-- DATA SHOWN --

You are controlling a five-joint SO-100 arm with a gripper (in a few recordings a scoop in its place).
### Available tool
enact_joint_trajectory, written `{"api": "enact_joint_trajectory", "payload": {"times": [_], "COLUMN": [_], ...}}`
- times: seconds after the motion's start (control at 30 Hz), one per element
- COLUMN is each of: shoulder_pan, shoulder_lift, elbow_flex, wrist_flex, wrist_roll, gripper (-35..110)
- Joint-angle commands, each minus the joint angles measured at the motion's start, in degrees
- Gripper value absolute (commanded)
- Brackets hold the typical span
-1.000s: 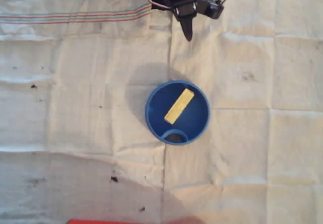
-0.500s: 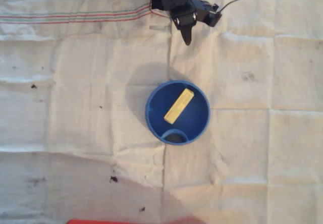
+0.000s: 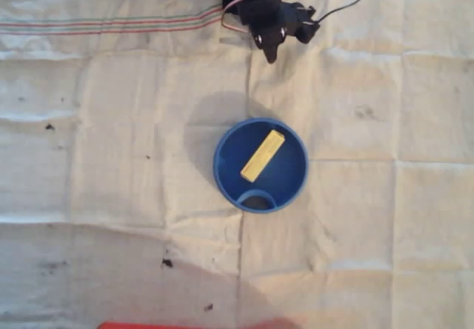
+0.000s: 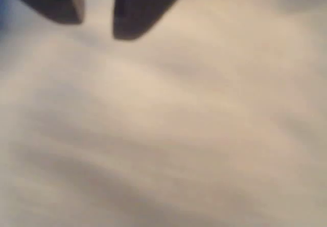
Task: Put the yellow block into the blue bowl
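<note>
Yellow block (image 3: 263, 155) lies inside blue bowl (image 3: 292, 187)

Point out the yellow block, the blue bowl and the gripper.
yellow block (image 3: 263, 155): overhead view, middle of its top face.
blue bowl (image 3: 296, 188): overhead view, inner wall at lower right.
gripper (image 3: 270, 53): overhead view, dark fingertips near the top edge.

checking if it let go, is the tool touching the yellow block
Apart. In the overhead view the tool sits near the top edge, bare cloth between it and the yellow block in the blue bowl.
</note>
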Motion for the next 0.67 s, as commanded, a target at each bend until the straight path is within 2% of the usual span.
{"api": "enact_joint_trajectory", "payload": {"times": [0.0,0.63], "shoulder_pan": [0.35,0.53], "shoulder_lift": [6.06,6.06], "elbow_flex": [0.26,5.71], "wrist_flex": [-1.23,-2.37], "wrist_roll": [0.62,0.53], "gripper": [0,0]}}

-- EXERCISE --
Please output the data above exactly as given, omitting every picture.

-- EXERCISE ANSWER --
You are controlling a five-joint SO-100 arm with a gripper (in a few recordings a scoop in its place).
### Available tool
enact_joint_trajectory, written `{"api": "enact_joint_trajectory", "payload": {"times": [_], "COLUMN": [_], ...}}`
- times: seconds after the motion's start (control at 30 Hz), one per element
- COLUMN is each of: shoulder_pan, shoulder_lift, elbow_flex, wrist_flex, wrist_roll, gripper (-35..110)
- Joint-angle commands, each minus the joint angles measured at the motion's start, in degrees
- Gripper value absolute (commanded)
- Brackets hold the typical span
-1.000s: 
-0.500s: 
+0.000s: 
+0.000s: 
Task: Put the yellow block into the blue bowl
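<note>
Yellow block (image 3: 263, 155) lies inside blue bowl (image 3: 292, 187)

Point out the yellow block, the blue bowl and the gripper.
yellow block (image 3: 263, 155): overhead view, middle of its top face.
blue bowl (image 3: 296, 188): overhead view, inner wall at lower right.
gripper (image 3: 270, 53): overhead view, dark fingertips near the top edge.

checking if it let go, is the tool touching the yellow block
Apart. In the overhead view the tool sits near the top edge, bare cloth between it and the yellow block in the blue bowl.
</note>
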Motion for the next 0.67 s, as commanded, a target at each bend until the straight path is within 2% of the usual span.
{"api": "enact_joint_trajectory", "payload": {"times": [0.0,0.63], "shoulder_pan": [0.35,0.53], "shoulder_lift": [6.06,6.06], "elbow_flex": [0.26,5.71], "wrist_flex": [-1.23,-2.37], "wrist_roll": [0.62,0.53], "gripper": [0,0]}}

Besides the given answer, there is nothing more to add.